(WHAT YOU NEED TO DO):
Working from the listing below, pick each line containing the word "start" and copy it.

(INPUT DATA):
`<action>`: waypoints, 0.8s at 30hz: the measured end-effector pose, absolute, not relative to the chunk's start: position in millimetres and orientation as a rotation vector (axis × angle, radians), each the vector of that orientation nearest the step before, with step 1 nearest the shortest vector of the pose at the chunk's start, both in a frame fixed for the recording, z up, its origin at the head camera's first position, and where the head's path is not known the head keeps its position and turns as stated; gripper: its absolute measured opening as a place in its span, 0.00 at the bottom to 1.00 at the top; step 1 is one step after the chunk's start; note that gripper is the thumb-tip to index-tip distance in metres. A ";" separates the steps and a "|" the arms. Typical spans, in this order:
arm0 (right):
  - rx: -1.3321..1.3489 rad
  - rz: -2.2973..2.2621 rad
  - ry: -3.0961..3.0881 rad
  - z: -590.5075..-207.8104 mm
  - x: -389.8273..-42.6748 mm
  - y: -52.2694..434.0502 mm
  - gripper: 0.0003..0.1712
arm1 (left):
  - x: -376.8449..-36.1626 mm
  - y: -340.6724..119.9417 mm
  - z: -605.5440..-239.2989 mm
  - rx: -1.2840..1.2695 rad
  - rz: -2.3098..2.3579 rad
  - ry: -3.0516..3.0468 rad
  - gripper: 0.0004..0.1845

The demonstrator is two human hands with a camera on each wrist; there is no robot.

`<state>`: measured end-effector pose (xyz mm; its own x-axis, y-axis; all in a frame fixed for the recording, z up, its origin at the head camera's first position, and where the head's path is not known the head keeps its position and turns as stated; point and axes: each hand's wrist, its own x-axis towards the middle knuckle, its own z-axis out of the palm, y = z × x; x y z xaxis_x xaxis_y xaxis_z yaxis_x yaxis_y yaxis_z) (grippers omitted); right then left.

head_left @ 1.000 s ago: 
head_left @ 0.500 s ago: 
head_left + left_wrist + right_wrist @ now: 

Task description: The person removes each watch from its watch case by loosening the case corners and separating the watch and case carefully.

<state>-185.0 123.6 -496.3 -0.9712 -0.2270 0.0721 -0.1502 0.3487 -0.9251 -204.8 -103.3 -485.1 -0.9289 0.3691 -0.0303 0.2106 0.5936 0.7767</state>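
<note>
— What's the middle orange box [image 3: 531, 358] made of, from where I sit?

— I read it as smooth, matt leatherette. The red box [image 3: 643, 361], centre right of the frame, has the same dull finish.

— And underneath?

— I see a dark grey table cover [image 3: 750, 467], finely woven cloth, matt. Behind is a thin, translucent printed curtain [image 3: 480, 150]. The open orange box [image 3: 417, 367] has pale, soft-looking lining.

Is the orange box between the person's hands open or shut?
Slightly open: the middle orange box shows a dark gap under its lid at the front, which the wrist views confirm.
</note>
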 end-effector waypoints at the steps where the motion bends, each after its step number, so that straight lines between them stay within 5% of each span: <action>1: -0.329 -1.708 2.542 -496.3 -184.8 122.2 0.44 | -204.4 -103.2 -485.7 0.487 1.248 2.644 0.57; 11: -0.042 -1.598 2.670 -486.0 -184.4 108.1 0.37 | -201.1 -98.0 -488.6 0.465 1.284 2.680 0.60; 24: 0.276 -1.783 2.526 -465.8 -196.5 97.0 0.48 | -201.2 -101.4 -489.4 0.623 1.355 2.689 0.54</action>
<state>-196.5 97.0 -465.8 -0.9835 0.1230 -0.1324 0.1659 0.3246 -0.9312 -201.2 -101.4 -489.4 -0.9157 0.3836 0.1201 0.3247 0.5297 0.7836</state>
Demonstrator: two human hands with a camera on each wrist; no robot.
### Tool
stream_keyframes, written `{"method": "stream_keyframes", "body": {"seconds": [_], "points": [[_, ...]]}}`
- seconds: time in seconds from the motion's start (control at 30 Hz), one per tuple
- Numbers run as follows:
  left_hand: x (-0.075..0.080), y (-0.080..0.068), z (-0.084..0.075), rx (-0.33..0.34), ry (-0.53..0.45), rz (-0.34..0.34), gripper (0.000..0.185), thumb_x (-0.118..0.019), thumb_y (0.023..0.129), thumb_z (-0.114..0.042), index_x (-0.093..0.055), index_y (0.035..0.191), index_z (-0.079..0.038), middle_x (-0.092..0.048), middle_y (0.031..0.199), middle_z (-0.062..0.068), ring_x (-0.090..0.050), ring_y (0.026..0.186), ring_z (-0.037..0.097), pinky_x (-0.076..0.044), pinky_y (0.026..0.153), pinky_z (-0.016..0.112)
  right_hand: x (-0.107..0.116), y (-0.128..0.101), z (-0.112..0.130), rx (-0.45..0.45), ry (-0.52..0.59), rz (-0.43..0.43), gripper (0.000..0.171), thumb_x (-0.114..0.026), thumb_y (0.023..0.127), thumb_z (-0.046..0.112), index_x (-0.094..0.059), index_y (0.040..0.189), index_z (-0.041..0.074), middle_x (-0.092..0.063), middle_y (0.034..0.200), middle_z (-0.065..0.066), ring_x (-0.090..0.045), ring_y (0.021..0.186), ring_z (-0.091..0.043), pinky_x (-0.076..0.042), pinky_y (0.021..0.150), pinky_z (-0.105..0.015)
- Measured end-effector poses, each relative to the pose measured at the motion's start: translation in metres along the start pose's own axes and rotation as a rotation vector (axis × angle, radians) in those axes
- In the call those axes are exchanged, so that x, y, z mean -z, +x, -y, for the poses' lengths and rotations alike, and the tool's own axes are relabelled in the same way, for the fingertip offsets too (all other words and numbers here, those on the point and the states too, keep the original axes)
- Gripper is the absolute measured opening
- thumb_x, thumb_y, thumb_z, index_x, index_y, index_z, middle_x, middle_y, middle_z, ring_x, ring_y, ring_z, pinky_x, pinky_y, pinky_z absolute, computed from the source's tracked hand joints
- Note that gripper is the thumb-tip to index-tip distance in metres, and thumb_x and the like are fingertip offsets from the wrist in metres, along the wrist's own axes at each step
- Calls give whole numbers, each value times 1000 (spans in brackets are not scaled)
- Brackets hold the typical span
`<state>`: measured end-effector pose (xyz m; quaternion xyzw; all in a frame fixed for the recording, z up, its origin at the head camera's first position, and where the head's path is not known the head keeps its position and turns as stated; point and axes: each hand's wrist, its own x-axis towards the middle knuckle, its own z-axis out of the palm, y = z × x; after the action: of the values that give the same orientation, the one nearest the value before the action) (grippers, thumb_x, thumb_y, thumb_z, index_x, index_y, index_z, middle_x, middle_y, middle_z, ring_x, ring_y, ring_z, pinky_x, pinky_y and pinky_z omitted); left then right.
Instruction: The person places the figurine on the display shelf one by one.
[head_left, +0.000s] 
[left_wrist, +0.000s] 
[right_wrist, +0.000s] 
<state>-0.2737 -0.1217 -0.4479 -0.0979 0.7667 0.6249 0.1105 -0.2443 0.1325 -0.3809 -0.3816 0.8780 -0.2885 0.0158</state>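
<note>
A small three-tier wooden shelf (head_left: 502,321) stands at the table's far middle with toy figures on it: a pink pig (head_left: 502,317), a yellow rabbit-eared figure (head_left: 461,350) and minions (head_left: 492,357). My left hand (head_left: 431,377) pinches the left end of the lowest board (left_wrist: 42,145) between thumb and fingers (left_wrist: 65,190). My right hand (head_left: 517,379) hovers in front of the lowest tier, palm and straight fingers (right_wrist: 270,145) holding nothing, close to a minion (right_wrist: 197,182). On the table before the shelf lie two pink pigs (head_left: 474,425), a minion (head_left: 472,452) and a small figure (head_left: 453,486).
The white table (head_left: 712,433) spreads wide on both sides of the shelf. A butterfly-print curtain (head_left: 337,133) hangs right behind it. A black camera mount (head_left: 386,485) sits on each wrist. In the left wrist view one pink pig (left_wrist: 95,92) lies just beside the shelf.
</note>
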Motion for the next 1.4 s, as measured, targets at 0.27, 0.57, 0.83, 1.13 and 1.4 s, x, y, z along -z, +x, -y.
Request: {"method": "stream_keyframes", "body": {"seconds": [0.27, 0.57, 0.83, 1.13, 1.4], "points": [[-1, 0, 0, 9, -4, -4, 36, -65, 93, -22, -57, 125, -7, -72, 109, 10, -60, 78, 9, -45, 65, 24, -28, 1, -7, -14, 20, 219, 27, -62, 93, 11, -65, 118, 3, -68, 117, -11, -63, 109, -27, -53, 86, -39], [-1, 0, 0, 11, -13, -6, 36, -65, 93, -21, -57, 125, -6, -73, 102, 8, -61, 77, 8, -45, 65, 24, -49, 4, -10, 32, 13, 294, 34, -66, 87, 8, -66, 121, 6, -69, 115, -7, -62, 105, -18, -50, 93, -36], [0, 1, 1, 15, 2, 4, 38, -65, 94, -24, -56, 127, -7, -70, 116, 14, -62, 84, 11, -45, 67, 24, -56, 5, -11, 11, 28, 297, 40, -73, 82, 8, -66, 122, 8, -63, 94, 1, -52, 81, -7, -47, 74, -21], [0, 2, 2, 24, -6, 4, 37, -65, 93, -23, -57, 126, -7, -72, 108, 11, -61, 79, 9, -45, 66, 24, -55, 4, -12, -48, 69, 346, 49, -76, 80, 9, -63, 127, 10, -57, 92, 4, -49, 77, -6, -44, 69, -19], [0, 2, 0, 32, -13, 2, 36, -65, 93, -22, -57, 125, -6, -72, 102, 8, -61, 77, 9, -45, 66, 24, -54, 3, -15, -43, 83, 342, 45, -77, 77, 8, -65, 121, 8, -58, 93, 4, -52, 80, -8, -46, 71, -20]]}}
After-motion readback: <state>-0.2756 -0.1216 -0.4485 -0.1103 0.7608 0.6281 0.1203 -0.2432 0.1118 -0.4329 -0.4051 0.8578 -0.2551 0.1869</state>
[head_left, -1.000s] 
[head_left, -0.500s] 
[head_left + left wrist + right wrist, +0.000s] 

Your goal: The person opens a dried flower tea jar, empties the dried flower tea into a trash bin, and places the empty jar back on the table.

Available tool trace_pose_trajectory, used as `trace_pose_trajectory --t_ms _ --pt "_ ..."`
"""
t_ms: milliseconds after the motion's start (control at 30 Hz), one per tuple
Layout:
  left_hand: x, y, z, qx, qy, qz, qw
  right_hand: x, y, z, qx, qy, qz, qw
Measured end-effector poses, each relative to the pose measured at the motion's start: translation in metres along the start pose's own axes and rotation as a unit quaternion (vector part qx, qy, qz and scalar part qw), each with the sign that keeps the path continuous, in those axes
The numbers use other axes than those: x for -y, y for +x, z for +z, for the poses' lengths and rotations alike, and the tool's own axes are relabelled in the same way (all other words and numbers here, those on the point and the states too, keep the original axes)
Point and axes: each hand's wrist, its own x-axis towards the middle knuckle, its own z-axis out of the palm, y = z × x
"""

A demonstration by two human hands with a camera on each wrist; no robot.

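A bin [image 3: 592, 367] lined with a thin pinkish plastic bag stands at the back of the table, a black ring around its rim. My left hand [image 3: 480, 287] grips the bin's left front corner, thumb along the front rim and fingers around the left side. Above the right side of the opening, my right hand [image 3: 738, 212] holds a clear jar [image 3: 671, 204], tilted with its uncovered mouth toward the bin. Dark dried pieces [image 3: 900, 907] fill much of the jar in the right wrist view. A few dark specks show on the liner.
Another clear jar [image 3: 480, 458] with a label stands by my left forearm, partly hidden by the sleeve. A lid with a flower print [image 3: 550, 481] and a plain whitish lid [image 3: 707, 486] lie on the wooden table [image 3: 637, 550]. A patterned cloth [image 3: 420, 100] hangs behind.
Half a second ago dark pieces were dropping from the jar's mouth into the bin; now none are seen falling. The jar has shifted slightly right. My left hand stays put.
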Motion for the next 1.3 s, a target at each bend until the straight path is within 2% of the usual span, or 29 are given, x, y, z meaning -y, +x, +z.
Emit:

(RESULT):
`<action>`: waypoints, 0.8s at 30hz: the measured end-effector pose, absolute, not relative to the chunk's start: position in millimetres and orientation as a rotation vector (axis × angle, radians), each the vector of that orientation nearest the step before, with step 1 nearest the shortest vector of the pose at the chunk's start, both in a frame fixed for the recording, z up, its origin at the head camera's first position, and where the head's path is not known the head keeps its position and turns as stated; gripper: its absolute measured opening as a place in its span, 0.00 at the bottom to 1.00 at the top; step 1 is one step after the chunk's start; note that gripper is the thumb-tip to index-tip distance in metres. A ";" separates the steps and a "|" the arms. Typical spans, in this order:
- seconds: time in seconds from the motion's start (control at 30 Hz), one per tuple
- Measured end-effector poses, each relative to the pose measured at the motion's start: translation in metres along the start pose's own axes and rotation as a rotation vector (axis × angle, radians) in those axes
t_ms: milliseconds after the motion's start (control at 30 Hz), one per tuple
Measured end-effector poses, each relative to the pose measured at the motion's start: translation in metres along the start pose's own axes and rotation as a unit quaternion (vector part qx, qy, qz and scalar part qw), each with the sign that keeps the path continuous, in those axes

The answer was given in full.